Notes:  For a more grown up version – this is delicious drizzled with some tamari, a little sesame oil and sprinkled with toasted sesame seeds.  You could also add some chilli oil for a kick.

 

 

How To Start Living A Healthier Life Today – By Jess Robinson (Lazy Girl Fit)

Today’s guest-post is written by a friend of mine Jess Robinson who is as passionate about health and fitness as I am.  It’s got some great advice about how to get started.  For most of us who are overweight or have friends or family or a partner who is struggling, it’s getting (us or them) started that’s the hardest part.  There is always next week, Monday, next month, next term, next year.  Our minds can come up with a million reasons why not to start today, but once you have made the commitment and taken some action it doesn’t take long to reap the rewards.  When we eat well and exercise, life is so much more enjoyable than when we eat badly and live a sedentary lifestyle.  Focus on getting healthy, and your waist line will reward you.  Here are some great tips on how to do just that!  I hope you enjoy this great post!

How To Start Living A Healthier Life Today

By Jess Robinson (Lazy Girl Fit)

Whether you’ve got 7kg or 70kg to get rid of, there’s no doubt that losing weight is a daunting task. No wonder it’s so often pushed to the back of your consciousness – a problem for Future You to deal with. But what happens when there’s no more procrastinating, what happens when Future You becomes just You?

The fact is, being overweight is a contributing factor to many chronic illnesses. It can also make it harder to keep up with your kids and more difficult to conceive in the first place, not to mention being downright uncomfortable. I’m sure this is nothing you haven’t heard before, but I say it anyway because I want you to realise that it doesn’t have to be this way – you can stop being overweight, you can feel good about yourself and you can foster healthy habits.

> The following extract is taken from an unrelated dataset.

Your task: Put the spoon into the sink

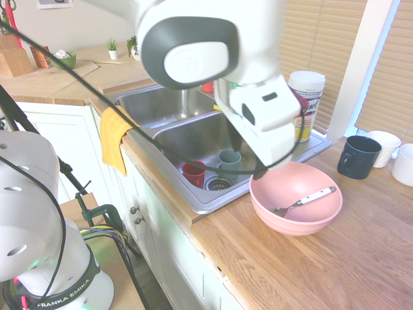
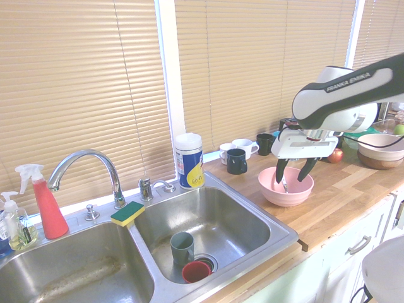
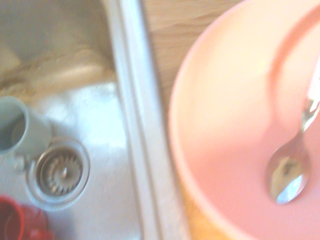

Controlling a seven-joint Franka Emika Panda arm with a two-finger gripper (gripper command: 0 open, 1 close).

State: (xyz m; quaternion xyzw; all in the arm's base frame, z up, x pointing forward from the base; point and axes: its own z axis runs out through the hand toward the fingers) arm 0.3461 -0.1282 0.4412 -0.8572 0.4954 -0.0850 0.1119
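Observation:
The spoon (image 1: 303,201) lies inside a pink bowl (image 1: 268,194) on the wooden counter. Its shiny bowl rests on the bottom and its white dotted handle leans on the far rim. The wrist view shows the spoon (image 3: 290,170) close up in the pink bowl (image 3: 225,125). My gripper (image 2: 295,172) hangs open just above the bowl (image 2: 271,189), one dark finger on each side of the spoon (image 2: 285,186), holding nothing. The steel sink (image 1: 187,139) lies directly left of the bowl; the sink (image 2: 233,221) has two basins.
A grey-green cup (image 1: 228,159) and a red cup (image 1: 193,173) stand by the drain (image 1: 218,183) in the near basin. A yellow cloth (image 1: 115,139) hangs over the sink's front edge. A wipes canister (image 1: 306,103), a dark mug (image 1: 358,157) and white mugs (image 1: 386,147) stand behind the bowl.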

In my opinion, the best way to ensure you get the results you want is to stop focusing on weight loss and start focusing on health gain. Here are a few tips for getting started.

1.  Set yourself small, weekly goals.

‘This week I will take five 20-minute walks’; ‘I will eat green, leafy vegetable with dinner each night’; ‘I will workout three times this week’. Make these smaller goals achievable and tick them off the list once they’re done.

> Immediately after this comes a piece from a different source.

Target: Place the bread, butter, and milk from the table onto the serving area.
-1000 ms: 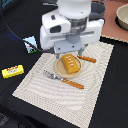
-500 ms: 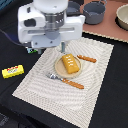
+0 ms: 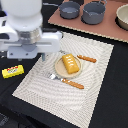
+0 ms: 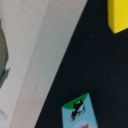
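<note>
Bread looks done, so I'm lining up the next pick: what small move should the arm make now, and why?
Probably keep shifting toward the milk and centre above it before descending. The bread already sits on the plate, while the milk and butter both lie on the black table, off the placemat.

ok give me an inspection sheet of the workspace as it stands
surface: black flat tabletop; beige striped woven placemat on it
job's things: golden-orange scored loaf on the round tan plate; flat yellow box on the tabletop off the placemat; white and light-blue carton on the tabletop beside the placemat edge, wrist view only
clutter: fork, knife, reddish-brown board with grey pots
grippers: fingers not in view
cables: nothing seen
surroundings: nothing seen
</note>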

2.  Set yourself big goals.

In my opinion, these goals shouldn’t be weight related. Think ‘I will be able to run 3km/5km/10km by this particular date’; ‘I will be able to do 5/15/30 toe push ups by this date’; ‘I will finish a fun run by this date’. It doesn’t really matter what the goal is, as long as it’s tangible, and it stretches you outside your comfort zone (but not so far you go running for the hills!)

3.  Keep a food diary.

I know – it’s scary. But sometimes you need scary to help you move forward. I would suggest two weeks of diarising all food and drink you consume.

4.  Don’t go on a diet; make a lifestyle change.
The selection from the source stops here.